Gatti and the driver were recalled from their posts at the bends of the road; they, with Guido and Valerio, got into the car and drove hastily away, for there was more work waiting for them elsewhere. The sun went in, the rain came down as heavily as before, and there was silence outside the gate except for the sound of raindrops pattering on the leaves.
Mussolini, Dictator of Italy, had ended his days on earth.
Tommy Hambledon, at his desk in the Foreign Office, was reading with enthralled attention three separate eyewitness accounts from Berlin of how a certain German politician had been persuaded to cross the interzonal frontier into Soviet territory. One said that the politician had been strolling along near the sector boundary apparently looking for someone on the other side. When the someone did appear, the politician’s face lit up with visible joy. With rapturous gestures he rushed across the road and warmly embraced the someone who as warmly reciprocated these touching evidences of fraternal-in-the-cause affection. When these delightful transports had abated the two men walked away arm-in-arm into the Soviet sector together, chatting animatedly.
“One of these days,” said Tommy half aloud, “my eyebrows will go up so far that they’ll stick and I shall have to choose between having a facial operation or going about looking like George Robey for the rest of my life,” He threw down that sheet and took up another.
“I was sitting in a café,” began the second statement, “at the next table to the Subject of this Enquiry, who was placidly sipping coffee and appeared to be perfectly at ease. Suddenly he set down his cup, rose abruptly from his seat, and walked stiffly out of the café. Fearing lest he might have been taken ill, I followed him. He made straight for the Soviet boundary and I observed that the nearer he approached it the faster he walked although it was evident to me that he did so unwillingly, as under the influence of some strong compulsion. I have seen a rabbit fascinated by a snake and it was like that. Just beyond the sector boundary, on the Russian side, there stood a tall man with prominent facial bones and dark, flashing, magnetic eyes. He had these fixed upon the Subject of this Enquiry, who continued to proceed towards him with the inevitability of a steel filing drawn by a magnet—”
“Or a soap bubble going down the bath waste,” said Tommy.
“When they met, the Subject’s knees appeared to give way and he fell upon his face, not moving. Whereupon the tall man picked him up with terrifying ease, slung him over his shoulder, and walked away unhindered by any. In my opinion, the Eastern cults which develop personal magnetism—”
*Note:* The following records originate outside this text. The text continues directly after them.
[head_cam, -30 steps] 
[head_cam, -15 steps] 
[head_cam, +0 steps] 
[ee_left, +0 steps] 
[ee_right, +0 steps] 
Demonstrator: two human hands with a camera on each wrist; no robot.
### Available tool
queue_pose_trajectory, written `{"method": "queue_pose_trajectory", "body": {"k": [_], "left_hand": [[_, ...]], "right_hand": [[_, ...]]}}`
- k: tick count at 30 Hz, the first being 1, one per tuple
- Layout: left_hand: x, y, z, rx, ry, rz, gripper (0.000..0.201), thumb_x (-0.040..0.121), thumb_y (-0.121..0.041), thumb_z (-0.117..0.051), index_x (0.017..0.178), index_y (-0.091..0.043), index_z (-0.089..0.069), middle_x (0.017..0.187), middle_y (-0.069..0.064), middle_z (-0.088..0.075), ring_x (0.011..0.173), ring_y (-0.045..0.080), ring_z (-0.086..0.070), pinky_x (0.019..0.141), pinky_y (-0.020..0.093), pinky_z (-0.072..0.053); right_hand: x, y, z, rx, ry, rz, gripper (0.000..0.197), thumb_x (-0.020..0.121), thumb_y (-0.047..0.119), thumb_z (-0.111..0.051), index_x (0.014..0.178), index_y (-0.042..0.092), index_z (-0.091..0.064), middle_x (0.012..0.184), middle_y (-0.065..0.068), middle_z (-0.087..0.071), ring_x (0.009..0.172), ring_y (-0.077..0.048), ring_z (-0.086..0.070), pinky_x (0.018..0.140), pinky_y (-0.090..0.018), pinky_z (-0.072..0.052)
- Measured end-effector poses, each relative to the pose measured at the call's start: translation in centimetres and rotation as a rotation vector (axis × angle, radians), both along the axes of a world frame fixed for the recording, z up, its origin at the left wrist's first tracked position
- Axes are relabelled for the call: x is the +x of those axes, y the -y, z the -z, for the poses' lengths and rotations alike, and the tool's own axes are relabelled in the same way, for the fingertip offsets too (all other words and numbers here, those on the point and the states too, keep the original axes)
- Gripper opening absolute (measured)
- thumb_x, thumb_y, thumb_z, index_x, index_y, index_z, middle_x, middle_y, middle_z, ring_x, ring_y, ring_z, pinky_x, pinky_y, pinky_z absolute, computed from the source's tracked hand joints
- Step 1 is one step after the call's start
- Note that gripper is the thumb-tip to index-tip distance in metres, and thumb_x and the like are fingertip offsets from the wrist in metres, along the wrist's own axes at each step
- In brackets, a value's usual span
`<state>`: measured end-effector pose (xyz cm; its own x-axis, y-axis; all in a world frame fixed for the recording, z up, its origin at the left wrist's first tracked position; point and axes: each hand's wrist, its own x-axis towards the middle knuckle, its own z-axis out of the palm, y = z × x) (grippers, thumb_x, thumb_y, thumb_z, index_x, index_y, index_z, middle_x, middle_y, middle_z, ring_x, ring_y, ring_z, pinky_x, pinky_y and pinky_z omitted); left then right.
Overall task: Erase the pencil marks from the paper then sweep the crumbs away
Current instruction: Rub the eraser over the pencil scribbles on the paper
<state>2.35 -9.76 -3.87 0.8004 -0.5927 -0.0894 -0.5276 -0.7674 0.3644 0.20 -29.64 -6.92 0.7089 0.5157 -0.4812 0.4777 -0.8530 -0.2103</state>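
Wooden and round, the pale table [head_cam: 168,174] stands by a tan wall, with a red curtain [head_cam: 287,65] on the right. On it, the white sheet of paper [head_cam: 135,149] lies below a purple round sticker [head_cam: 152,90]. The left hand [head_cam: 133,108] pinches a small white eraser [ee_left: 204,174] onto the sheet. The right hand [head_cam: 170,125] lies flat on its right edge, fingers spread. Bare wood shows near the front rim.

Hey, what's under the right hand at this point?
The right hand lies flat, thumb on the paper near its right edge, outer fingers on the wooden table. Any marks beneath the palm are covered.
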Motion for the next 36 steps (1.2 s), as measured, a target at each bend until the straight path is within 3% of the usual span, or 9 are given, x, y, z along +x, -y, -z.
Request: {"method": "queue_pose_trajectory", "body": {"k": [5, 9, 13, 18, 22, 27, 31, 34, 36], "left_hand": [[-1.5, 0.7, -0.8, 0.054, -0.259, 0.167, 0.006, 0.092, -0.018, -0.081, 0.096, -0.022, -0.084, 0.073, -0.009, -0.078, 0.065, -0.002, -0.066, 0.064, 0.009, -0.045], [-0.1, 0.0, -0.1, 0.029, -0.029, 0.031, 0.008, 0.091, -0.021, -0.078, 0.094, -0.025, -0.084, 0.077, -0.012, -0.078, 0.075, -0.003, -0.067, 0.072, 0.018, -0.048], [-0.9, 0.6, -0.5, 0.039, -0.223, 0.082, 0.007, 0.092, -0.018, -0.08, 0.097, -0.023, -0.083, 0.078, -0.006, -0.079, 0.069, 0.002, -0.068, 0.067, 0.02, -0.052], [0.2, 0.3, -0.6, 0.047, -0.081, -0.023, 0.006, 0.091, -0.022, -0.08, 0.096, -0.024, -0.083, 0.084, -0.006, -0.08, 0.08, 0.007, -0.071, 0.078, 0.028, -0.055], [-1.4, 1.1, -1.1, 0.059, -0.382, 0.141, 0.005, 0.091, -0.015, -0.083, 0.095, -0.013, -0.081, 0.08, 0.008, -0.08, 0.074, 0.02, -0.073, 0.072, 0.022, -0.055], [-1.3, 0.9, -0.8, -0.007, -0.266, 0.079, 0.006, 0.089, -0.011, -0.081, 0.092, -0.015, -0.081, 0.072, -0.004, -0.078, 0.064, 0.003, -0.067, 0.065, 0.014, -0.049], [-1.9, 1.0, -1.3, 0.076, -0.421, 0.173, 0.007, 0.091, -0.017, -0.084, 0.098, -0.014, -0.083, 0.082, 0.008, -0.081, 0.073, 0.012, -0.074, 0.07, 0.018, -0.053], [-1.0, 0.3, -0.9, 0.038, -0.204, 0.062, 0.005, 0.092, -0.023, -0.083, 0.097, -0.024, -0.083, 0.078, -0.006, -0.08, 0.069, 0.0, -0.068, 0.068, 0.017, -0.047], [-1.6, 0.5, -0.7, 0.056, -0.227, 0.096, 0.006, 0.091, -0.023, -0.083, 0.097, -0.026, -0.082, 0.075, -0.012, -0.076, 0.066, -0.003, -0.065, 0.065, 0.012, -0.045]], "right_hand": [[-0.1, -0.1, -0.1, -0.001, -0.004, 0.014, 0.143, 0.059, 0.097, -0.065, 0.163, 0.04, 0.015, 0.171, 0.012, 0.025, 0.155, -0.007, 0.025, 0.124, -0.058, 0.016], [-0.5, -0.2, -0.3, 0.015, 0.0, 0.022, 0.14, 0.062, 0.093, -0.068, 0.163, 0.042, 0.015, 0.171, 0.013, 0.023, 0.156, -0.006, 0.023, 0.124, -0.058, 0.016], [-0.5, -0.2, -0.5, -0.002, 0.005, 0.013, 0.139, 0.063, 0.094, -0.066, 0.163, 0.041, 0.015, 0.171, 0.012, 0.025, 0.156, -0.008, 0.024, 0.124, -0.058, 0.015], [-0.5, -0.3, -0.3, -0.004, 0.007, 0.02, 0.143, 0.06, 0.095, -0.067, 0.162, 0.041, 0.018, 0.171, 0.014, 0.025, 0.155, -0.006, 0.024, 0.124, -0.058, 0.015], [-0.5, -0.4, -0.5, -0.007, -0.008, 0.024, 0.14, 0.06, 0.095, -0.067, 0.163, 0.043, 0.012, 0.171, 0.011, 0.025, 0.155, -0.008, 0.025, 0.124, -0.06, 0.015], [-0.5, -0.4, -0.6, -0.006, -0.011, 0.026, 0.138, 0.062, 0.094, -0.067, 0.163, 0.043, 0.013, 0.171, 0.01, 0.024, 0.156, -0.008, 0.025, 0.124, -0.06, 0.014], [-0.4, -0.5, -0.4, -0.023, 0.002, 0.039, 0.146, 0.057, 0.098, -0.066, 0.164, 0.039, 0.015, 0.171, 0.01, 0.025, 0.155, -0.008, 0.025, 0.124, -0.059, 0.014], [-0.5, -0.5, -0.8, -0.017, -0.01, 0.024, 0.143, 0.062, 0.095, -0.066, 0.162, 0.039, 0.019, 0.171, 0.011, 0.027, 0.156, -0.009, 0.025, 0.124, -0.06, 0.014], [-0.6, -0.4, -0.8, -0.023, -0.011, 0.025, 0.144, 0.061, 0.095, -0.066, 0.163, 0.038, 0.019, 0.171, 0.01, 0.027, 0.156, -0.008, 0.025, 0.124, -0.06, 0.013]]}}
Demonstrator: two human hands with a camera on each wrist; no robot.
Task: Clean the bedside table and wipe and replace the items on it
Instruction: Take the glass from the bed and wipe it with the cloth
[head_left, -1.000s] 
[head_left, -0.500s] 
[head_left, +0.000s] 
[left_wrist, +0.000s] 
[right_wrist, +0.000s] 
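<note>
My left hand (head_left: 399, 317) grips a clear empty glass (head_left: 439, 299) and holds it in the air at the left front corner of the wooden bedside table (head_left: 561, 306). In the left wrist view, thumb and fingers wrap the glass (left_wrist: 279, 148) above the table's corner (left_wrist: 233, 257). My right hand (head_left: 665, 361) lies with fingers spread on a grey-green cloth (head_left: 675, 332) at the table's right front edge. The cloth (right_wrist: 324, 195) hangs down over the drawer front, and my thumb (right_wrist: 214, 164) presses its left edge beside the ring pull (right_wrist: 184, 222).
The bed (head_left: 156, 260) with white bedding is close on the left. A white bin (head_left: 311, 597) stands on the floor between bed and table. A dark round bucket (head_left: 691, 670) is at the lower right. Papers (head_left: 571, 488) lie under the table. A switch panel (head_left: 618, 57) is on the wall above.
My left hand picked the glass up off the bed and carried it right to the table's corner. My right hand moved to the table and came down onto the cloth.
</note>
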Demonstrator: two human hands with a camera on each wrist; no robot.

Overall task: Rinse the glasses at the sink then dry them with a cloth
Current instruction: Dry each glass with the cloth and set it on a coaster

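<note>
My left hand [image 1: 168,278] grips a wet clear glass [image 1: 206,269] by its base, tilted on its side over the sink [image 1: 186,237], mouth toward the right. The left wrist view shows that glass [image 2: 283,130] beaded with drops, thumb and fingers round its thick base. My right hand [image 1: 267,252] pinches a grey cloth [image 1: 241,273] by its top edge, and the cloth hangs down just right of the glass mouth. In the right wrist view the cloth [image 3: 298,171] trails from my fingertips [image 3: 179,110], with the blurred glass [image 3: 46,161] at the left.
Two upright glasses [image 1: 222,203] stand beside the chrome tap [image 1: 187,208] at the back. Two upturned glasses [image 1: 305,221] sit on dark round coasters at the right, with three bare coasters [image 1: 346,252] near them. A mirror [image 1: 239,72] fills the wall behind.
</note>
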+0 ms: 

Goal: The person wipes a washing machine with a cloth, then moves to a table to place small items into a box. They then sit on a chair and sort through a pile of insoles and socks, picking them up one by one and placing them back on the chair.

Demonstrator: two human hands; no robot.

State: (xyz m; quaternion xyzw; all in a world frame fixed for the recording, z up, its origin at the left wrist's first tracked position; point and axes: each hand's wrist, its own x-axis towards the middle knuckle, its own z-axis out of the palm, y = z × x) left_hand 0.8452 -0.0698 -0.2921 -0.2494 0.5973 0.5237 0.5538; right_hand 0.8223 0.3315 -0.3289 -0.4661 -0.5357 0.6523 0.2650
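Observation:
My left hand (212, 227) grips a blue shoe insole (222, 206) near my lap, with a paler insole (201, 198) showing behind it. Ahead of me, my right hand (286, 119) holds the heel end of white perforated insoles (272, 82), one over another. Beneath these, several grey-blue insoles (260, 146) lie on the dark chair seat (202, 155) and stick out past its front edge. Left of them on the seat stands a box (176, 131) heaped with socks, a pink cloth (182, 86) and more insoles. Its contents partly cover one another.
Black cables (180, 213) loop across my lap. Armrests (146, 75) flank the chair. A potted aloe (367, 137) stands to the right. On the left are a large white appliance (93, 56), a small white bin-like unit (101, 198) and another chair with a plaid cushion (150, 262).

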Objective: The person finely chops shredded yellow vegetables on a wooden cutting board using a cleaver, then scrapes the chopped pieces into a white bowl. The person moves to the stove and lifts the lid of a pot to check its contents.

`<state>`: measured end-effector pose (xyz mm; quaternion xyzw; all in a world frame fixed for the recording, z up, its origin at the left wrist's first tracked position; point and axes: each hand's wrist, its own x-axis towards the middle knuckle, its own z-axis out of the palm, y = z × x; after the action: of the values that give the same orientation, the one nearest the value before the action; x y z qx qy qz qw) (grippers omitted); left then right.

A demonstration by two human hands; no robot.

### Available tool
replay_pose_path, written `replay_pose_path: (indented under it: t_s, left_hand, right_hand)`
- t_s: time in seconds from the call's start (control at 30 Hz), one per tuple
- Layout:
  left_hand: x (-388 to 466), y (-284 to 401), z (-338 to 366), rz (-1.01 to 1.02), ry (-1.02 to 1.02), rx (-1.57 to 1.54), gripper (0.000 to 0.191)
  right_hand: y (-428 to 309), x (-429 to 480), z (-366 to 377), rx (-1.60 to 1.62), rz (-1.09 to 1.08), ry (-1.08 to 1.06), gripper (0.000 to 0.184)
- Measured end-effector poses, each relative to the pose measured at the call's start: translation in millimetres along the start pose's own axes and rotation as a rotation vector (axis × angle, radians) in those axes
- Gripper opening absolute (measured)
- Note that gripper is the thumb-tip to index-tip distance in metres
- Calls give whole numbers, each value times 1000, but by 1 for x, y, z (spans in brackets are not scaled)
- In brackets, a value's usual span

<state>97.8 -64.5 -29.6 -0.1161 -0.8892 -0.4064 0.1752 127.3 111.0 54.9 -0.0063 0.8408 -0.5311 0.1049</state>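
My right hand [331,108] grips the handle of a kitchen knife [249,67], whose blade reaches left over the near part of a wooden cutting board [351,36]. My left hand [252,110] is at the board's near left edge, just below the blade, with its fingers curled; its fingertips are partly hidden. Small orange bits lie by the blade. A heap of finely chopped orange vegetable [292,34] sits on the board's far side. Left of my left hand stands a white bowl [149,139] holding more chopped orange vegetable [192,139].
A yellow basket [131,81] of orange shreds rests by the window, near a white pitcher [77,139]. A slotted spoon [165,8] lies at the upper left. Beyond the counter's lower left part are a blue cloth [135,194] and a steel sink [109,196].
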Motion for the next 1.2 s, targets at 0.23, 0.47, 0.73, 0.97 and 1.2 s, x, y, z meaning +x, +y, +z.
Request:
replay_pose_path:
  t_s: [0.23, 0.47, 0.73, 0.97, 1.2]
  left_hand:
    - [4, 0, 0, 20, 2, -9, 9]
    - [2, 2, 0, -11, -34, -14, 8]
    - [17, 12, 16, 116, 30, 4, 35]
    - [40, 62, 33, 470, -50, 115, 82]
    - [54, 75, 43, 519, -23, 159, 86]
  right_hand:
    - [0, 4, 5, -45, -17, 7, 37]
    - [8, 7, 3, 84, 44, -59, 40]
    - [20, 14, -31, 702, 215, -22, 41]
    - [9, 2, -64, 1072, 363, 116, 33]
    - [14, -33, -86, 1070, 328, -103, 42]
“What we want in Berlin,” said Tommy, discarding this sheet also, “are a few trained octopuses to crawl through the drains into the eastern sector by night and bring us back any man whose photograph has been shown to them. Personal magnetism, huh!”
The third account said simply that the politician had been walking near the sector boundary when a tank roared out from the Russian side towards him, men leapt out and dragged him in, and the tank spun round and went back, firing all its armament indiscriminately in all directions, but fortunately without hitting anybody.
Tommy would have liked to believe this one if only to reward it for being brief and credible, except that there had been no case of shooting anywhere on the sector boundary the day the German politician disappeared. He weighed the possibility of shooting affrays in Berlin being so frequent that they were not reported unless somebody was killed, and then his telephone rang.
“Hambledon speaking.”
“That fellow who vanished in Berlin and was said to have crossed the sector boundary—”
“I’m just reading the reports,”
“Well, he didn’t. He went to spend the night with a friend and when he woke up in the morning he’d got measles.”
“And didn’t report—”
“Well, no. There were reasons.”
Tommy snorted loudly, put down the receiver, and began to tear up the reports when his telephone rang again.
“Hambledon speaking.”
“Could you come along to my room? Yes, at once if you could. Thank you, Hambledon.